Shit Is Fucked Up And Bullshit In Reproductive Rights News

Monthly Report: April

It’s almost June and it has already been a bad year for reproductive rights. Not as bad as last year, whose first quarter saw 127 bills approved by at least one legislative house, and 38 enacted — a banner year for abortion restrictions. This year hasn’t been quite as nasty — 76 approved and 9 enacted in the first quarter — but even this level is unusual in an election year. (Info thanks to Guttmacher).

April, however, saw a marked uptick in anti-reproductive rights bills, once most state legislatures were in session. I am restricting this analysis to bills enacted, because to do otherwise would prompt a ten-thousand-word screed and possibly a screaming naked run through these suburban streets, and no one wants that.

Arizona is our clear winner this month, to absolutely no one’s surprise, with a full four new abortion restrictions. On April 12, Governor Jan Brewer signed the most controversial of the state’s recent laws. While seven other states currently ban abortion after 20 weeks, Arizona takes it a step further and declares that now, legally as well as medically, pregnancy begins on the date of a woman’s last period, not on the date of actual fertilization, thus effectively banning abortion after 18 weeks. As others have noted, 18-20 weeks is usually around the time that fetal abnormalities can be seen, which leaves families with very little time to make a decision about whether to terminate the pregnancy.

Not to worry, though — that choice, too, has been effectively taken away altogether, since on April 17 Brewer signed a bill that prevents families from suing a doctor who withholds information that otherwise could have resulted in abortion — drastic fetal abnormalities, for example. I remember this argument from February, when former Senator Rick Santorum came out against amniocentesis, and my response is the same: do you think, maybe, even a family who would plan on giving birth to their disabled child would like a little bit of time to prepare for having a disabled child?

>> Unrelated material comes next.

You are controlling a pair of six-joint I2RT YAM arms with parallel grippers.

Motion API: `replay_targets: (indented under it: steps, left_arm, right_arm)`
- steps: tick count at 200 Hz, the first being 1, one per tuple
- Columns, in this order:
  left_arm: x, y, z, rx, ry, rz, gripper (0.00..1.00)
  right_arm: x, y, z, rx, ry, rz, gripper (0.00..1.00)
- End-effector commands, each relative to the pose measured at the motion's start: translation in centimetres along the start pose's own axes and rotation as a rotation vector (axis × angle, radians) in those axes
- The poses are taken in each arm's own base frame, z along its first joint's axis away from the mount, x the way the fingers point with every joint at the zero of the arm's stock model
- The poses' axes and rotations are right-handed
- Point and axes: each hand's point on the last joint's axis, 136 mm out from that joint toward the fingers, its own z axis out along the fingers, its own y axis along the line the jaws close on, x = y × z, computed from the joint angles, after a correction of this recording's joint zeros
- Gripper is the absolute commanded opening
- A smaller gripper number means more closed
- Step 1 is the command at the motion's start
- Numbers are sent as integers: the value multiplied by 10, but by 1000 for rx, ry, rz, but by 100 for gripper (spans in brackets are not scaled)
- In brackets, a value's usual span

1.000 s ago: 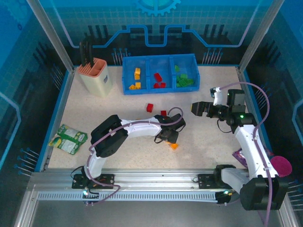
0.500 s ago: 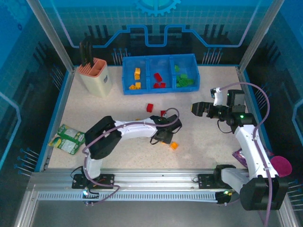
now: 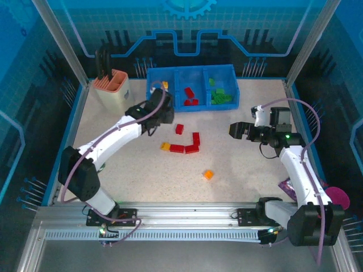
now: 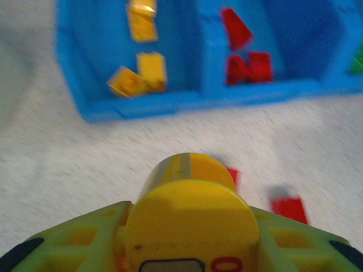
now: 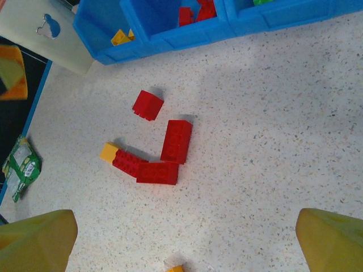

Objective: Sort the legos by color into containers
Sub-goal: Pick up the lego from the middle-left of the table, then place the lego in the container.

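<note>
Left gripper (image 4: 190,215): narrowed onto a yellow rounded plastic brick (image 4: 190,195), which is clamped between its yellow-green fingers (image 4: 79,238).
Held brick's place: above the speckled white table (image 3: 255,102), just in front of the left compartment of the tray.
Right gripper (image 5: 184,243): jaws spread wide with nothing between them, hanging over the right half of the table and pointing towards its middle.
Tray: a long blue plastic tray with three compartments (image 3: 190,109), set along the far side of the table.
Left compartment: yellow-orange bricks (image 4: 142,68), three or four (the wrist picture is blurred, so the count is unsure).
Middle compartment: red bricks (image 3: 190,93).
Right compartment: green bricks (image 3: 221,96).
Loose near the centre: a small square red brick (image 5: 148,105) lies alone, nearest the tray. Below it, a long red brick (image 5: 176,141) touches a red pair laid end to end (image 5: 144,167), with a small yellow brick (image 5: 109,152) at the pair's left end.
Loose near the front: a single orange brick (image 3: 208,174), well apart from the red group and nearer the arm bases.
Far left corner: a cream-and-salmon utensil holder with black handles (image 3: 116,90), just beside the tray's left end.
Left edge: a green-and-white snack packet (image 5: 20,164).
</note>
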Motion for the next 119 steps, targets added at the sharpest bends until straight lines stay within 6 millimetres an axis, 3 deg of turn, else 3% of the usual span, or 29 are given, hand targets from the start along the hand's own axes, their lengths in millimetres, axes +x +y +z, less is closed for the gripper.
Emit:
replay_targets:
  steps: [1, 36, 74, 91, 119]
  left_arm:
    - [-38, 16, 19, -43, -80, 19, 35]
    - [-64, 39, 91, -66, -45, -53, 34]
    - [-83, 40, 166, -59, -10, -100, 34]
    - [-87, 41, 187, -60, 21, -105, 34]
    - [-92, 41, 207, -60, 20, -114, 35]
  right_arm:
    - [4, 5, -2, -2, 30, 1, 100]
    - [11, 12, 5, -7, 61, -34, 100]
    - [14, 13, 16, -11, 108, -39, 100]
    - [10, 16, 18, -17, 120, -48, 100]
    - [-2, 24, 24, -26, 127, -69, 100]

And of course that’s not all. Arizona, as well as Wisconsin and Tennessee, banned the practice of “telemedicine” in April. Telemedicine is the process wherein a doctor Skypes with a patient and prescribes mifepristone — the abortion pill — from a distance, a real boon for women in the early stages of a pregnancy who live too far away from a clinic to go there in person. Moreover, Arizona now (as of this same April) requires doctors to have hospital privileges 30 miles from where the non-surgical procedure takes place. As in, from where a woman takes a pill. Real cute, guys.

No one else comes close to Arizona in the race to become April’s Shittiest Place For Women, but a few other states are doing their due diligence to male supremacy. Mississippi only has one clinic, but lawmakers are doing their best to shut it down. On April 17, Governor Bryant signed into law a bill requiring that all abortion providers be licensed OBGYNs with admitting privileges at a nearby hospital. Of course, all of the doctors in the Jackson, MS clinic are already board-certified OBGYNs, but only one has admitting privileges. On the face of it, this law seems reasonable, concerned for the welfare of women undergoing a medical procedure. Abortion providers should be licensed OBGYNs, and they should have the insurance of being able to provide hospital support should things go wrong. If only things were that simple. The Jackson clinic has not historically had enough emergencies to require more than one doctor with admitting privileges, and, moreover, Mississippi lawmakers have explicitly stated on the record that the aim of the law is to close Mississippi’s only clinic. (Curious? Ask Republican State Rep Bubba Carpenter.)

April’s winner of the “Son, I Am Disappoint” prize belongs to Wisconsin. Four dumb laws were signed into effect, which technically ties Wisconsin with Arizona in terms of quantity, if not egregiousness. The previously-mentioned ban on telemedicine was one; the others were mandatory counseling to ascertain that no one is getting pressured into abortion — added cost and time — a ban on private insurance paying for abortion services except for the standard rape/incest/health exceptions, and a new abstinence-only sex education program. One last hurrah for Scott Walker before the recall election. Fuck you, Scott Walker, I hope you lose horribly.